Your task:
A verbatim transcript of the lines below, starting at the first and ending with the one that holds "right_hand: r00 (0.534", is what should be produced.

Stored data entries
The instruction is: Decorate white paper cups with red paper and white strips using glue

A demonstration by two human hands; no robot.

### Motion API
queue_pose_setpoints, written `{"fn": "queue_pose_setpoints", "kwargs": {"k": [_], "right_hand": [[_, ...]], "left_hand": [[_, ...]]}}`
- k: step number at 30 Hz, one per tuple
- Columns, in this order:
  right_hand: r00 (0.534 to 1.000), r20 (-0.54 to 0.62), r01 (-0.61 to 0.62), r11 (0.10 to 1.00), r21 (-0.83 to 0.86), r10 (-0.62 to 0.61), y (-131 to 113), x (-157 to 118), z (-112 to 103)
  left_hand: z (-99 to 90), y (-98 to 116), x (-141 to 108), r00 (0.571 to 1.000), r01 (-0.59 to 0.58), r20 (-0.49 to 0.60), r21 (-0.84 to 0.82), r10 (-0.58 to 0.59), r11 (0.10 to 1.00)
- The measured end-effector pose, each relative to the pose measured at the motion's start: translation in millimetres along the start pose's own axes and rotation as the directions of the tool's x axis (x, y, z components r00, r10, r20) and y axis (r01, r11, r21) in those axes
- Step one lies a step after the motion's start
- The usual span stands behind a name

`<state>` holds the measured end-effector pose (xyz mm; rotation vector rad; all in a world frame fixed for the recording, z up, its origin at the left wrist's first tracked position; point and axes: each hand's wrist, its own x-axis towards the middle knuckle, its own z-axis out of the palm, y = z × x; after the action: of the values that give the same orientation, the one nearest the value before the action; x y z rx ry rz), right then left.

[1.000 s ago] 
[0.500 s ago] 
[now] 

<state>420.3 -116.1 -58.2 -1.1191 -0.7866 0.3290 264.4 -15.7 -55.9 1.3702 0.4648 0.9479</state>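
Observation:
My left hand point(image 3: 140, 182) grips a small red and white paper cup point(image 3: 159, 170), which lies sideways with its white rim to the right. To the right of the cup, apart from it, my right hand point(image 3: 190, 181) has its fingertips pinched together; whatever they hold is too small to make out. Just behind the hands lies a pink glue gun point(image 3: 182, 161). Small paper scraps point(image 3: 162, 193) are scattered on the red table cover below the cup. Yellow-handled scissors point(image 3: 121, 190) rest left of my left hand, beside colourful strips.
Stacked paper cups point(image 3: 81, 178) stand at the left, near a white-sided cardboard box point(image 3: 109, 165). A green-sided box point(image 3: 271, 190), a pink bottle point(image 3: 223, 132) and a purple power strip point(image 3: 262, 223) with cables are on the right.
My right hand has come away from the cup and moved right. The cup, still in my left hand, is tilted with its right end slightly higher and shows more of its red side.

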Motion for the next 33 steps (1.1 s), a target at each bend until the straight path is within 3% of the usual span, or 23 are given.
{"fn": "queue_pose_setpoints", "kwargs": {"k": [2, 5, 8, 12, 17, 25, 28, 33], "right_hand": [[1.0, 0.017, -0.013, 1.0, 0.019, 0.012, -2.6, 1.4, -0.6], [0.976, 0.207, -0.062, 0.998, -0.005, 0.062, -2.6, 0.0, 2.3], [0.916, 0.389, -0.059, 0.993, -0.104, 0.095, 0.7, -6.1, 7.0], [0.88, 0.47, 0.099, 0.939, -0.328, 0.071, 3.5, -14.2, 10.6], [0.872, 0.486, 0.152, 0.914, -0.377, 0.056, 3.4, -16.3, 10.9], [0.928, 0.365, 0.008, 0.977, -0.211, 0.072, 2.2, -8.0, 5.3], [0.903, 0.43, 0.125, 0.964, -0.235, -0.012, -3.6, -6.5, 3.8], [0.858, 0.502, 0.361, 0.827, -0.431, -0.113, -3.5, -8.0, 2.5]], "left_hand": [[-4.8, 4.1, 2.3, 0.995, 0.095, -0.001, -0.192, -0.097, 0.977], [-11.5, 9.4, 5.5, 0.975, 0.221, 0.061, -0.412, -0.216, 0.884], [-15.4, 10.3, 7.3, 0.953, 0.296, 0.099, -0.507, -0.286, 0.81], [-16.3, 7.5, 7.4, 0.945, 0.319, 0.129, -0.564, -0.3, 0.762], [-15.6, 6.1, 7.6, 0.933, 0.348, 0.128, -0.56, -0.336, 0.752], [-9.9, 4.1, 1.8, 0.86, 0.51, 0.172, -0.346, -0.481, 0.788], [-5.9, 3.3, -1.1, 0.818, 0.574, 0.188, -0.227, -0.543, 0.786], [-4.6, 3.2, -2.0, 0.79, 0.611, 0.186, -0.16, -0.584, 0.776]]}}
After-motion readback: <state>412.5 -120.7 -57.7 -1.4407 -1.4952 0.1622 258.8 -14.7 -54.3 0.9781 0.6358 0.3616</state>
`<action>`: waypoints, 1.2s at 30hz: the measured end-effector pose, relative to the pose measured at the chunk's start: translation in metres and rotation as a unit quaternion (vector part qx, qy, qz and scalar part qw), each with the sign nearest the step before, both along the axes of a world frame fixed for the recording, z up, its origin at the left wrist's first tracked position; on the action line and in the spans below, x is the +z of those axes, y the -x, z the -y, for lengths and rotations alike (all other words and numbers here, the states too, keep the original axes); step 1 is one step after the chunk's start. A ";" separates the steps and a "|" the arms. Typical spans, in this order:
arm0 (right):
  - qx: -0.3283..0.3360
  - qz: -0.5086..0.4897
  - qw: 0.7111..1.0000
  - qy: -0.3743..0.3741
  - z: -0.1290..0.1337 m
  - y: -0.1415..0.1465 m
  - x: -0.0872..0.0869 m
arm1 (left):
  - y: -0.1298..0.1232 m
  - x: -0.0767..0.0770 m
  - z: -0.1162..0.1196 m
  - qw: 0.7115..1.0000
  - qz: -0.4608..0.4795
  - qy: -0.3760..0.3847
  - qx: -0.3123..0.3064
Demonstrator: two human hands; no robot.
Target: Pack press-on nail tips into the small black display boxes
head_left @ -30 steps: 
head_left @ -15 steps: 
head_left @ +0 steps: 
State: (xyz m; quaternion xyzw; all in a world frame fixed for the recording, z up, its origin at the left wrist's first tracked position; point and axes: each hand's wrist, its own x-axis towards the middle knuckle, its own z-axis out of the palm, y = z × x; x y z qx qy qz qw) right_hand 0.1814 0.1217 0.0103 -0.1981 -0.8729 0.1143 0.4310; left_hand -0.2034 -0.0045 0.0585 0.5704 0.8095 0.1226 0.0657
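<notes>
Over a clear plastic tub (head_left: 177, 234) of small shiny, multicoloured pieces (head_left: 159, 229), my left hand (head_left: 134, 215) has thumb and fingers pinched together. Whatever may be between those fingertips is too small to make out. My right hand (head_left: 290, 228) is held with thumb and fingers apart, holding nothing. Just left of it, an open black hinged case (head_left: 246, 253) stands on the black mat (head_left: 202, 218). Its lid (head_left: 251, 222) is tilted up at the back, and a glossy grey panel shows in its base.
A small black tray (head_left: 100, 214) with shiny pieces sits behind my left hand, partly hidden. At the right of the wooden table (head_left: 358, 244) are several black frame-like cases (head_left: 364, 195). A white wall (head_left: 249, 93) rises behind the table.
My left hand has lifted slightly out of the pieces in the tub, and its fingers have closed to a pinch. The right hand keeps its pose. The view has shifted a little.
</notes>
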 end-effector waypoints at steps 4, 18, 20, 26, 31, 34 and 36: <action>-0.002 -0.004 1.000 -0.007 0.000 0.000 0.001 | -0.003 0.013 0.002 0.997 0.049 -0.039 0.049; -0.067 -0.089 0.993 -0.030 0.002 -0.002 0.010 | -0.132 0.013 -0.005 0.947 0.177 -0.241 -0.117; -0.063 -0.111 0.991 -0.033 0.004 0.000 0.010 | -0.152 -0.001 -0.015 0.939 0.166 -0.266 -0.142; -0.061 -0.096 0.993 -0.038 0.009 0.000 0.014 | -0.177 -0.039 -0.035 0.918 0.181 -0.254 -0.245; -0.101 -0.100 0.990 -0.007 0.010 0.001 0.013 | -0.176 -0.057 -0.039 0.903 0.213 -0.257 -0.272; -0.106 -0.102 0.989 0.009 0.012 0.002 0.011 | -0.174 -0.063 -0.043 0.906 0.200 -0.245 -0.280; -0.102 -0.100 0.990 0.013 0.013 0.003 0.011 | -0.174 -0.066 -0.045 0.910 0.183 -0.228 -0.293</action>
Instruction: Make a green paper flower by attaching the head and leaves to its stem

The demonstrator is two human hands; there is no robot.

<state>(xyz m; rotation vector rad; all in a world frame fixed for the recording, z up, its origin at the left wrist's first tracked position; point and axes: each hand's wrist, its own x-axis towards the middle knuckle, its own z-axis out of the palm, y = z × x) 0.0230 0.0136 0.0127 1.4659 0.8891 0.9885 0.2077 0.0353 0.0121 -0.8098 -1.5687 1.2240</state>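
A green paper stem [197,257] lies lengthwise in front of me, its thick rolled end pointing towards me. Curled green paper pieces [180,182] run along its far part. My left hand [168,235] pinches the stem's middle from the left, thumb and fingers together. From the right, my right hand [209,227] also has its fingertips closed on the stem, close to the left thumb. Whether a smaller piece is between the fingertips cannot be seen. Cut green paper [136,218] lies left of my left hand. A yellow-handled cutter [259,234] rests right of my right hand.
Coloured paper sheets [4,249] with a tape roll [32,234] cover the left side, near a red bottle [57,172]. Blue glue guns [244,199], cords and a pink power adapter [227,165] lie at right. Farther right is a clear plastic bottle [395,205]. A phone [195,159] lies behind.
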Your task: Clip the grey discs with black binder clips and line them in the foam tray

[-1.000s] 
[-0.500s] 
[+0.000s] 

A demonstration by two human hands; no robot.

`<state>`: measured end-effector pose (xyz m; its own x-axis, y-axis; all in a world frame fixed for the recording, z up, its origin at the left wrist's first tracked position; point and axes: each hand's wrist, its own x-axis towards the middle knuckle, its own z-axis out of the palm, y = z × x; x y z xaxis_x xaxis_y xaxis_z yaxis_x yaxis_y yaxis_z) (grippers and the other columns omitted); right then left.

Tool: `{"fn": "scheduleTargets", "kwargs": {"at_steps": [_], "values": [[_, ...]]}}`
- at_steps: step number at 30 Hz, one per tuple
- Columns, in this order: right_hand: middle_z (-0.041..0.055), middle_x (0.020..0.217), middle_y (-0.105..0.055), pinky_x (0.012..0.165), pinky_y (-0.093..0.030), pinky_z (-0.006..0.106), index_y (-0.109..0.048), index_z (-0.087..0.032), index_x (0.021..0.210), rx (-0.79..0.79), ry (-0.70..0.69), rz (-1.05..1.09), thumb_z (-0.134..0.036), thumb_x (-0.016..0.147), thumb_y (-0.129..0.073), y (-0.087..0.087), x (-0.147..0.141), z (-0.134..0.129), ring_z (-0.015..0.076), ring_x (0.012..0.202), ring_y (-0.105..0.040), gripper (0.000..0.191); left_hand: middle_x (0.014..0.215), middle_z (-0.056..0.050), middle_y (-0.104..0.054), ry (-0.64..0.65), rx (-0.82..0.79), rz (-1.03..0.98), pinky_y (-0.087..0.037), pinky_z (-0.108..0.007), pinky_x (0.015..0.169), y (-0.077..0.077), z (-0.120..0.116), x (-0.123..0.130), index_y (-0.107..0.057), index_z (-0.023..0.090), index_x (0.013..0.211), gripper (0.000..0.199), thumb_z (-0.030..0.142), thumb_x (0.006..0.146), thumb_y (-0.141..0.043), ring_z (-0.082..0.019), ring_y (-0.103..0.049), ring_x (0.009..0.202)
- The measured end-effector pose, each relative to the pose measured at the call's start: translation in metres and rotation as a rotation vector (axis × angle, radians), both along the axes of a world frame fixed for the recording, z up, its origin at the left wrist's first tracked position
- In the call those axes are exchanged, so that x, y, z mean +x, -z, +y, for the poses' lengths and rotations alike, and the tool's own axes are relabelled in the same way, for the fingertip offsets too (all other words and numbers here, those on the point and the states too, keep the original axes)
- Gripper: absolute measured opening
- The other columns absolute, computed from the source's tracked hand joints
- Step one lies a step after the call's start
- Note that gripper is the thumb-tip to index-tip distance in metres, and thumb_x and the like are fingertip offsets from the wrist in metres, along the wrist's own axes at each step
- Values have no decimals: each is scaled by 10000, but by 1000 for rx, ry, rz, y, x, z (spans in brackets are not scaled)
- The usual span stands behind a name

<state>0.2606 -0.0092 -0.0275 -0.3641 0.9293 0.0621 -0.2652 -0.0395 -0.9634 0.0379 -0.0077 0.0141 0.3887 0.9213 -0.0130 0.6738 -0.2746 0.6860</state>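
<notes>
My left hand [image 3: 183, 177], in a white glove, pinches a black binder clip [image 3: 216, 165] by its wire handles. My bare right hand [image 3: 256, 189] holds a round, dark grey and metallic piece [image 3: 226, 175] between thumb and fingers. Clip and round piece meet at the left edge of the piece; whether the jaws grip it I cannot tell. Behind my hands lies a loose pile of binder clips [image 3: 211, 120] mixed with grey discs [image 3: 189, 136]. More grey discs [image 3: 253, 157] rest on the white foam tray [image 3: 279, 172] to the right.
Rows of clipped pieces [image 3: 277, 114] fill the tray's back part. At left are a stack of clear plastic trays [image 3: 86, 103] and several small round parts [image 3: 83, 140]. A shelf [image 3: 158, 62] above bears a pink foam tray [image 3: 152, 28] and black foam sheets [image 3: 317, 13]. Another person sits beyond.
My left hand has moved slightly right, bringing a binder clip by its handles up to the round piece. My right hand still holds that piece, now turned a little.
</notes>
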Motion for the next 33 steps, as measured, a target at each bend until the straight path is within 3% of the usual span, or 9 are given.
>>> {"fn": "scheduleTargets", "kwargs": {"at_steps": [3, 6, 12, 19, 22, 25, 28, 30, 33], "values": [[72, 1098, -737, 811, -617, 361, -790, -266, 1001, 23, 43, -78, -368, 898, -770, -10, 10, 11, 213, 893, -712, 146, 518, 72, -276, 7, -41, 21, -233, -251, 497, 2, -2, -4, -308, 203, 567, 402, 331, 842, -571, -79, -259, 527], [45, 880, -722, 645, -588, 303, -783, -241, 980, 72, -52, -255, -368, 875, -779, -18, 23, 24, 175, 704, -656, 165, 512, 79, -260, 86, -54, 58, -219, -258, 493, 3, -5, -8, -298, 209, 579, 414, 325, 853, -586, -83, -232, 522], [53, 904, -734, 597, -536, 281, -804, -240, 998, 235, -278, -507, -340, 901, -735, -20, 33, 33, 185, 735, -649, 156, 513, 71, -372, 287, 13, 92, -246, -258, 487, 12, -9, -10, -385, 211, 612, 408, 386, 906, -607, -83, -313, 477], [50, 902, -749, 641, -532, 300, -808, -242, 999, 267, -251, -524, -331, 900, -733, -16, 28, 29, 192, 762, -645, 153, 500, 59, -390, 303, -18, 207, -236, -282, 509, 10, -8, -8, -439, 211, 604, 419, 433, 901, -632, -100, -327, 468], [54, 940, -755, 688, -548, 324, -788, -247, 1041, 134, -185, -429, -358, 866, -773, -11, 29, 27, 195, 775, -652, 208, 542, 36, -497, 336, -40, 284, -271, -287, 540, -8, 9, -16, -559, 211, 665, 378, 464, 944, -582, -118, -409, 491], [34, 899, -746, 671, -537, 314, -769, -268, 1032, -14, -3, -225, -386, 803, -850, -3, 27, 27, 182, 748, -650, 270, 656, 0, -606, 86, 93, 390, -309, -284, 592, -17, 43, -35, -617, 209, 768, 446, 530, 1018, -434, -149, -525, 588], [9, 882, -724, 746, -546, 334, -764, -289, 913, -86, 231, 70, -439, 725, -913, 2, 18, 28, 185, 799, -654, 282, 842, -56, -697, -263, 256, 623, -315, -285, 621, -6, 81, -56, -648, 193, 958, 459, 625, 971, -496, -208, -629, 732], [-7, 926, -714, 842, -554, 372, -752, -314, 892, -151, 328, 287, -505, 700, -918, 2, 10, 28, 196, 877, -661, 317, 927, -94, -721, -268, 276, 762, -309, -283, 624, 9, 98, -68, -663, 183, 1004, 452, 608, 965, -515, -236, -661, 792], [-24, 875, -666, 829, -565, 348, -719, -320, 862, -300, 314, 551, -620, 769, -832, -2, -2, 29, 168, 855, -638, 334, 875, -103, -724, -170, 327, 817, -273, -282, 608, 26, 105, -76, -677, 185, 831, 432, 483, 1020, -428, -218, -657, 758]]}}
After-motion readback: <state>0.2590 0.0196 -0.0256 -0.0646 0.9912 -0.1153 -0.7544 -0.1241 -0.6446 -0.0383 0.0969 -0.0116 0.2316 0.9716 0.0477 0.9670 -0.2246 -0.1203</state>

Written answer:
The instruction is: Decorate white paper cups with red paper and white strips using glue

A demonstration by two human hands; no robot.

### Motion API
queue_pose_setpoints, written `{"fn": "queue_pose_setpoints", "kwargs": {"k": [_], "right_hand": [[_, ...]], "left_hand": [[_, ...]]}}`
- k: step number at 30 Hz, one per tuple
- Columns, in this order:
  right_hand: r00 (0.534 to 1.000), r20 (-0.54 to 0.62), r01 (-0.61 to 0.62), r11 (0.10 to 1.00), r21 (-0.83 to 0.86), r10 (-0.62 to 0.61), y (-131 to 113), x (-157 to 118), z (-112 to 103)

The required answer is now complete.